Because of a blackout the previous night, the first edition of Play School inadvertently opened the new BBC 2 service on 21 April 1964. One of its innovations was a rotating team of diverse presenters with as many men as women. According to Samira Ahmed, Whitby found Brian Cant's "unpretentious charm" at his audition ideal for the new show. The presenters were not all English. Paul Danquah is thought to have been the first black presenter of a children's programme. Rick Jones was Canadian and Marla Landi, Italian. Eric Thompson soon adapted and created all the voices for The Magic Roundabout which was based on the French series, Le Manège Enchanté.

Following the success of Play School, Michael Peacock asked Whitby to create a new daily programme at teatime to fill a spare 15 minute slot. The result, Jackanory, created by Whitby with Molly Cox and Anna Home, was launched in 1965. It drew on quality stories from around the world and invited actors, writers, artists and celebrities to present stories that were particularly suitable for them. For example, Sir Compton Mackenzie retold Greek Legends and Margaret Rutherford read five Beatrix Potter tales.

==Commercial television==
In 1967, Peacock became Managing Director of London Weekend Television. Amongst other BBC executives, he invited Whitby and her boss, Doreen Stephens, the former head of Family Programmes, to join the new franchise contractor. Whitby ran the Children's Department which enabled her to branch out into drama. She produced The Growing Summer, with Wendy Hiller, Knock Three Times with Hattie Jacques, and Catweazle starring Geoffrey Bayldon. In 1969, she resigned along with other heads of department in protest at Michael Peacock's dismissal. She founded her own company, Grasshopper Productions, and in 1970, wrote and produced her first independent film series, Grasshopper Island, for ITV.

In 1975, Whitby joined Yorkshire Television and, during her ten years as Head of Children's Programmes, she created many original programmes.
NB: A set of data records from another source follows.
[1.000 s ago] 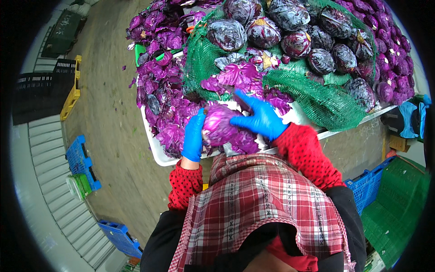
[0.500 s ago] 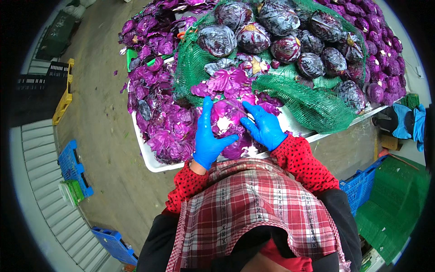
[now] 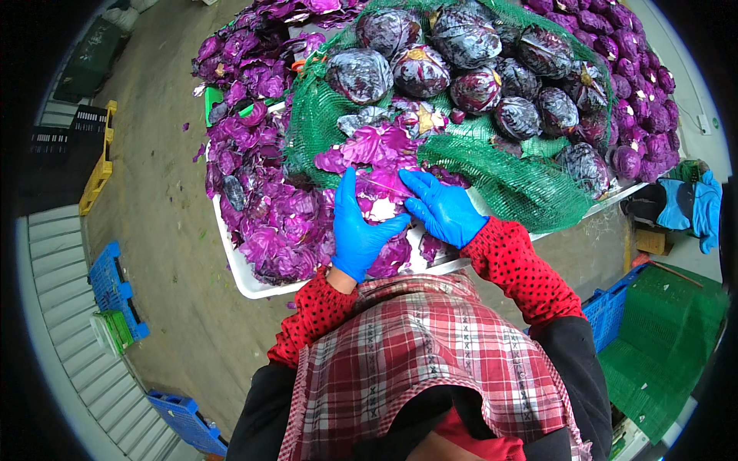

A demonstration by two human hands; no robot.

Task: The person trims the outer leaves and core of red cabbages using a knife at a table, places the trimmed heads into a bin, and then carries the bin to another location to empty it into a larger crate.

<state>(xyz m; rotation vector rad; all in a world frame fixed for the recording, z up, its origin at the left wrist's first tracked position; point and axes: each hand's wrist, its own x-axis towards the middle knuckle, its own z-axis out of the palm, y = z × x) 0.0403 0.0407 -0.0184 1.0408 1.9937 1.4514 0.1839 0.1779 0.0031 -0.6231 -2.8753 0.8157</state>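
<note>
A purple cabbage (image 3: 380, 208) with a pale cut stem end sits between my blue-gloved hands over the near edge of the white tray. My left hand (image 3: 358, 234) cups its left side, with the thumb reaching across below the pale end. On the other side, my right hand (image 3: 446, 211) has its fingers curled around a knife (image 3: 378, 184). Its thin blade lies across the top of the cabbage; the handle is hidden in the glove. Loose purple leaves (image 3: 377, 147) lie just beyond both hands.
Whole dark cabbages (image 3: 419, 71) rest in a green mesh bag (image 3: 507, 184) beyond my hands. Stripped leaves (image 3: 265, 219) heap in the white tray (image 3: 244, 278) at left. Peeled cabbages (image 3: 642, 115) are piled far right. Blue pallets (image 3: 115, 292) stand on the floor.
The view has shifted slightly, so the table appears farther left. My right hand has moved in closer over the cabbage with the knife, and my left thumb still braces it.
</note>
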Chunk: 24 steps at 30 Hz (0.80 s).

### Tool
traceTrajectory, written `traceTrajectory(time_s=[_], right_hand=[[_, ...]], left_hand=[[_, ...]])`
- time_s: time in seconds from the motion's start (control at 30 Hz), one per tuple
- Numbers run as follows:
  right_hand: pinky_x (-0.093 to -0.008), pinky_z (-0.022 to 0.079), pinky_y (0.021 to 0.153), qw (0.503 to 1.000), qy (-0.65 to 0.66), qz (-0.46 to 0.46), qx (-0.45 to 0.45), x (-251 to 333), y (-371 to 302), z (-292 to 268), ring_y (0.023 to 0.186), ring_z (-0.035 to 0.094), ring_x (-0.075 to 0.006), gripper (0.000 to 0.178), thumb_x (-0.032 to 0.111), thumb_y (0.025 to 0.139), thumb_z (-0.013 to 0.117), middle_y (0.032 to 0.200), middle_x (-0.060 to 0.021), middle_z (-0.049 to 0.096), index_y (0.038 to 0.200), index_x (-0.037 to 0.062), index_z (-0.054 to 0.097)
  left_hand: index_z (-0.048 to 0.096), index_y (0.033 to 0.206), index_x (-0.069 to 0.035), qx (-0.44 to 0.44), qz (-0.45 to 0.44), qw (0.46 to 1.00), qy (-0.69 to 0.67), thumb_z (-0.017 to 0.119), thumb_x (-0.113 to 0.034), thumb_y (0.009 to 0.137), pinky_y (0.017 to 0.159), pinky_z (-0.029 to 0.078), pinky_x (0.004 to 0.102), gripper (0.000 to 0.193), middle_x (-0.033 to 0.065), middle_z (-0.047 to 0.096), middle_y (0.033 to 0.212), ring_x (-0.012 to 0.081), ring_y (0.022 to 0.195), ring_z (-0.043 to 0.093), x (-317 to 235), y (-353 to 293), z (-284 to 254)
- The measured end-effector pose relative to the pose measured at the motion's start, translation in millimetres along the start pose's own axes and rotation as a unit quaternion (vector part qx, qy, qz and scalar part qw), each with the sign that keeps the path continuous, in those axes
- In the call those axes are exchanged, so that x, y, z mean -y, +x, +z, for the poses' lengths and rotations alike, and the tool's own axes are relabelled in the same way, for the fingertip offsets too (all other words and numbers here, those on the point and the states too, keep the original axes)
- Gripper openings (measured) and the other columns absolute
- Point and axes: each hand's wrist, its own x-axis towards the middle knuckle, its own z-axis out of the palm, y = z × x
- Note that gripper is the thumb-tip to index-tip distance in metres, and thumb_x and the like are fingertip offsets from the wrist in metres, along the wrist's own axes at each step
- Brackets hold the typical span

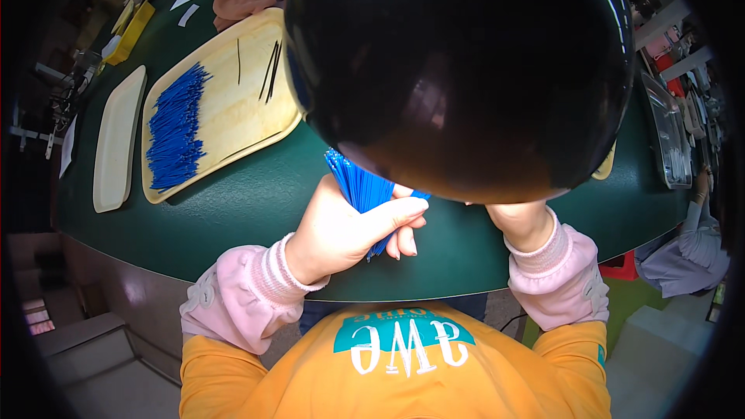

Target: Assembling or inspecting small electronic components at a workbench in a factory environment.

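My left hand (pixel 330 221) is wrapped round a thick bundle of blue wires (pixel 358 186), whose cut ends fan out above the fingers. A few more blue strands poke out past the thumb, beside the rim of a big glossy black dome (pixel 466 70). That dome, like a lampshade, covers the middle of the head view. My right hand (pixel 524 223) reaches under its lower edge, so its fingers and anything in them are hidden. To the left, a cream tray (pixel 256 120) carries a heap of similar blue wires (pixel 177 128) and several thin dark strands (pixel 272 70).
A narrow cream tray (pixel 118 140) lies at the far left of the green table (pixel 256 217). Behind it are a yellow bin (pixel 128 35) and a brown cloth (pixel 244 0). A clear-sided tray (pixel 669 132) stands at the right edge, near another person's sleeve (pixel 698 233).
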Motion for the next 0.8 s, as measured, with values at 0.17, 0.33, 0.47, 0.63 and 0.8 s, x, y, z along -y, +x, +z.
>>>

Among these were The Book Tower, with Tom Baker as its first presenter, and an international children's drama series for the European Broadcasting Union (EBU). During this period, she also produced two independent productions, Emma and Grandpa, which she wrote and directed, as well as the television film A Pattern of Roses, which she adapted KM Peyton's ghost story. It featured Helena Bonham Carter in her first screen appearance.

Since 1985, Whitby has focused on making animated films based on quality picture books. These include five-minute episodes of the Mouse and Mole series for the BBC, voiced by Richard Briers and Alan Bennett, later to be joined by Imelda Staunton for a Christmas special. Other titles include The Mousehole Cat, The Angel and the Soldier Boy, A Small Miracle, and East of the Moon (based on one of Terry Jones Fairy Tales).

Whitby attended the National Trust's Advisory Panel for Youth, sat on the Board of the Unicorn Theatre and was a member of the first Board of the Channel Four Television Corporation. Her awards include a BAFTA for Play School, a Prix Jeunesse for The Book Tower, and an ACE Award for The Angel and the Soldier Boy. In 1979, she won the Eleanor Farjeon Award for services to Children's Books.

==Personal life==
In 1954, she married Tony Whitby, who died in 1975, when he was Controller of BBC Radio 4. Joy Whitby has three sons and eight grandchildren.